Sunday, 6 April 2014

Our Celebration week...

Half seven on Wednesday morning we all woke, ate breakfast and then the task of bathing three kids began. Once clean, they got dressed into their matching two piece outfits. They looked beautiful and I couldn't help but feel a sense of pride as I looked at my daughters.

Cute outfits bought by Godparents.
We were then off to the Court to attend our 20 minute slot for our Celebration Day. The mood in the car was playful and light, mixed with a bit of apprehension. Once we had arrived we were shown into a room full of big, stuffy looking books on law and a large chairs facing inwards to make a circle. Our two Social Workers met us there and while we waited for the judge we made small talk and tried to keep the girls entertained with the pictures in magazines on law.

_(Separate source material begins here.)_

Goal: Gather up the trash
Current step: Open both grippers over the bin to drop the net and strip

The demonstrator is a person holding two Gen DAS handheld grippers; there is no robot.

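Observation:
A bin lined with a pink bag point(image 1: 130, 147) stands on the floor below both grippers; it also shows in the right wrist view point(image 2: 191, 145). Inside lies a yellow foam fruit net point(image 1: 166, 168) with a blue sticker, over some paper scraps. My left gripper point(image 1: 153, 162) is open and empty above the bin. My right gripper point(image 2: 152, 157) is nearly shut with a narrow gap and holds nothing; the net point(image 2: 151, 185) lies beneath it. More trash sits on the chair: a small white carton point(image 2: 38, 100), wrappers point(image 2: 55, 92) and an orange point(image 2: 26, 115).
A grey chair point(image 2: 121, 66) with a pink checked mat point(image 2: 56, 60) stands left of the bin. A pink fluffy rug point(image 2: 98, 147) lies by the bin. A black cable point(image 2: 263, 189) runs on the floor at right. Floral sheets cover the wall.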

I had presumed we would be taken into a large court room but instead we were called through into a smaller, less formal room, with a large dining table, fire place and another circle of large chairs all facing each other. The judge had a grand red chair which the clerk politely made clear was for his honour and not for us. There was part of me that was disappointed as I quite fancied going to a court room in all it's glory, however, I think the less formal room and all sitting round together probably worked better for the girls.

The judge was friendly and asked the girls to draw him a picture each which he promised to keep, along with the other pictures he had been given by children, on his wall. As the judge placed the large felt tip pens on the table I did panic a little as I thought felt tip pens and clean children in white tops do not mix. My face must have been easy to read as my Social Worker looked at me and laughed, while the judge assured me that the ink was washable.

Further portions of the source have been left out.